Task instructions:
Write out the data exactly as given, dropping every picture.

Collected material:
========

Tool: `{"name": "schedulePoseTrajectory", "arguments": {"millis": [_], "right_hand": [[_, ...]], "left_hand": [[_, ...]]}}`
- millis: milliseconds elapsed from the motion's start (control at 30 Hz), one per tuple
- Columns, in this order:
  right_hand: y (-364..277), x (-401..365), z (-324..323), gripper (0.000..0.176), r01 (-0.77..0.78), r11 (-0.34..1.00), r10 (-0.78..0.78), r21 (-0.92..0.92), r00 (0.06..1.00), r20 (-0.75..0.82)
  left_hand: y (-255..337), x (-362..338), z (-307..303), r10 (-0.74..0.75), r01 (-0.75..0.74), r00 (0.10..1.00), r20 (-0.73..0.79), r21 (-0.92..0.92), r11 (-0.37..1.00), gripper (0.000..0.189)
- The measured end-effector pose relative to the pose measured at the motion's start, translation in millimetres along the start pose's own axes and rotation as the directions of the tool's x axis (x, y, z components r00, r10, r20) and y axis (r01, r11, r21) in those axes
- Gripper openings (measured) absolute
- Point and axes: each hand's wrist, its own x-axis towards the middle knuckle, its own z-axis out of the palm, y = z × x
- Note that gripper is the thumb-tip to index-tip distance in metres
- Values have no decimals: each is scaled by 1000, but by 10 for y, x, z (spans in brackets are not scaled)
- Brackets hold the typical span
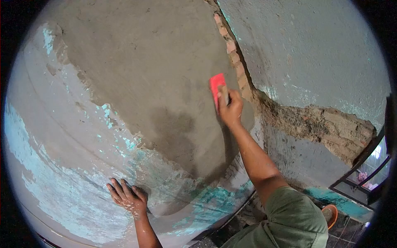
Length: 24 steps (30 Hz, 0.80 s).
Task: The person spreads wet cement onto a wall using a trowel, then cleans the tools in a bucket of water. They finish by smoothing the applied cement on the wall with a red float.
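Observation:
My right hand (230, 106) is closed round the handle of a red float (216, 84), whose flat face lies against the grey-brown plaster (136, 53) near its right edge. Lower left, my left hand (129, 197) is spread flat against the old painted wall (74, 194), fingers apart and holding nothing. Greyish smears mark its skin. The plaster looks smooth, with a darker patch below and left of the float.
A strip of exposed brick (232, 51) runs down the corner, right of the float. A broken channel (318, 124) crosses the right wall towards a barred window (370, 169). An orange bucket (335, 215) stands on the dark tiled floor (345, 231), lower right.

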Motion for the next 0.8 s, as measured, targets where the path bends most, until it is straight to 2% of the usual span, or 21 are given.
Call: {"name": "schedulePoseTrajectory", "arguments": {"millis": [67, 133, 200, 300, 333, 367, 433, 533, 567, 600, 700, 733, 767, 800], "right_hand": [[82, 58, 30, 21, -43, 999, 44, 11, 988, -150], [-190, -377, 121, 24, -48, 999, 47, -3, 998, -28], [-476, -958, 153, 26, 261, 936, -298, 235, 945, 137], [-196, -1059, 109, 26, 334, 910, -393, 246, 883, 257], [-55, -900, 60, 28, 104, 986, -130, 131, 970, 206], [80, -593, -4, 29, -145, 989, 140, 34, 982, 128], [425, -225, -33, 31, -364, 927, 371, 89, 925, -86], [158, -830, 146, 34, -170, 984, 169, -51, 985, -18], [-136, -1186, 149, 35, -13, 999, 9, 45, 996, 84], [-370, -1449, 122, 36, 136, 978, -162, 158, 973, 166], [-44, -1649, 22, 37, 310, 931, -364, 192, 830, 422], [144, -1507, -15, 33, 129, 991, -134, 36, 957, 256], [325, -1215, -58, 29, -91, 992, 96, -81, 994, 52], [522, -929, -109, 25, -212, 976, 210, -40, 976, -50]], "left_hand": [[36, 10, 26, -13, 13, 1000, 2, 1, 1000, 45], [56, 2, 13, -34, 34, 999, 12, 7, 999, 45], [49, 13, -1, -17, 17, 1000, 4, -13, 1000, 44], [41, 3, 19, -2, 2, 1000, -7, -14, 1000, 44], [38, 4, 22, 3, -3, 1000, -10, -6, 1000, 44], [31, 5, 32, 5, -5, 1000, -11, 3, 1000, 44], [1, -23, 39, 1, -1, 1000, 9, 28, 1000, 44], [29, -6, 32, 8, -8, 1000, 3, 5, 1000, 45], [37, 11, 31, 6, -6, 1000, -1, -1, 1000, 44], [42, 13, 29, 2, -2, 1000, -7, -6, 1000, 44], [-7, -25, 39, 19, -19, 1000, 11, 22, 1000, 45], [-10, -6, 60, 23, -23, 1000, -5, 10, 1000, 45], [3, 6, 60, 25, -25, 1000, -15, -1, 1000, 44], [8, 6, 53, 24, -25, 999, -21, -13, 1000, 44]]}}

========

Exercise output:
Tool: `{"name": "schedulePoseTrajectory", "arguments": {"millis": [_], "right_hand": [[_, ...]], "left_hand": [[_, ...]]}}`
- millis: milliseconds elapsed from the motion's start (control at 30 Hz), one per tuple
- Columns, in this order:
  right_hand: y (-364..277), x (-401..365), z (-324..323), gripper (0.000..0.176), r01 (-0.77..0.78), r11 (-0.34..1.00), r10 (-0.78..0.78), r21 (-0.92..0.92), r00 (0.06..1.00), r20 (-0.75..0.82)
  left_hand: y (-255..337), x (-362..338), z (-307..303), r10 (-0.74..0.75), r01 (-0.75..0.74), r00 (0.10..1.00), r20 (-0.73..0.79), r21 (-0.92..0.92), r11 (-0.37..1.00), gripper (0.000..0.189)
- The measured end-effector pose relative to the pose measured at the motion's start, translation in millimetres along the start pose's own axes and rotation as the directions of the tool's x axis (x, y, z components r00, r10, r20) and y axis (r01, r11, r21) in those axes
- Gripper openings (measured) absolute
- Point and axes: each hand's wrist, its own x-axis towards the middle knuckle, its own z-axis out of the palm, y = z × x
- Note that gripper is the thumb-tip to index-tip distance in metres
- Values have no decimals: each is scaled by 1000, but by 10 for y, x, z (spans in brackets are not scaled)
- Brackets hold the typical span
Length: 24 steps (30 Hz, 0.80 s).
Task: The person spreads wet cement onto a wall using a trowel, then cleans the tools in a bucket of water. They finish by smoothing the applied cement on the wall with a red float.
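Observation:
My right hand (230, 106) is closed round the handle of a red float (216, 84), whose flat face lies against the grey-brown plaster (136, 53) near its right edge. Lower left, my left hand (129, 197) is spread flat against the old painted wall (74, 194), fingers apart and holding nothing. Greyish smears mark its skin. The plaster looks smooth, with a darker patch below and left of the float.
A strip of exposed brick (232, 51) runs down the corner, right of the float. A broken channel (318, 124) crosses the right wall towards a barred window (370, 169). An orange bucket (335, 215) stands on the dark tiled floor (345, 231), lower right.
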
Motion for the next 0.8 s, as measured, targets where the path bends most, until it is straight to 2% of the usual span, or 21 are given.
Call: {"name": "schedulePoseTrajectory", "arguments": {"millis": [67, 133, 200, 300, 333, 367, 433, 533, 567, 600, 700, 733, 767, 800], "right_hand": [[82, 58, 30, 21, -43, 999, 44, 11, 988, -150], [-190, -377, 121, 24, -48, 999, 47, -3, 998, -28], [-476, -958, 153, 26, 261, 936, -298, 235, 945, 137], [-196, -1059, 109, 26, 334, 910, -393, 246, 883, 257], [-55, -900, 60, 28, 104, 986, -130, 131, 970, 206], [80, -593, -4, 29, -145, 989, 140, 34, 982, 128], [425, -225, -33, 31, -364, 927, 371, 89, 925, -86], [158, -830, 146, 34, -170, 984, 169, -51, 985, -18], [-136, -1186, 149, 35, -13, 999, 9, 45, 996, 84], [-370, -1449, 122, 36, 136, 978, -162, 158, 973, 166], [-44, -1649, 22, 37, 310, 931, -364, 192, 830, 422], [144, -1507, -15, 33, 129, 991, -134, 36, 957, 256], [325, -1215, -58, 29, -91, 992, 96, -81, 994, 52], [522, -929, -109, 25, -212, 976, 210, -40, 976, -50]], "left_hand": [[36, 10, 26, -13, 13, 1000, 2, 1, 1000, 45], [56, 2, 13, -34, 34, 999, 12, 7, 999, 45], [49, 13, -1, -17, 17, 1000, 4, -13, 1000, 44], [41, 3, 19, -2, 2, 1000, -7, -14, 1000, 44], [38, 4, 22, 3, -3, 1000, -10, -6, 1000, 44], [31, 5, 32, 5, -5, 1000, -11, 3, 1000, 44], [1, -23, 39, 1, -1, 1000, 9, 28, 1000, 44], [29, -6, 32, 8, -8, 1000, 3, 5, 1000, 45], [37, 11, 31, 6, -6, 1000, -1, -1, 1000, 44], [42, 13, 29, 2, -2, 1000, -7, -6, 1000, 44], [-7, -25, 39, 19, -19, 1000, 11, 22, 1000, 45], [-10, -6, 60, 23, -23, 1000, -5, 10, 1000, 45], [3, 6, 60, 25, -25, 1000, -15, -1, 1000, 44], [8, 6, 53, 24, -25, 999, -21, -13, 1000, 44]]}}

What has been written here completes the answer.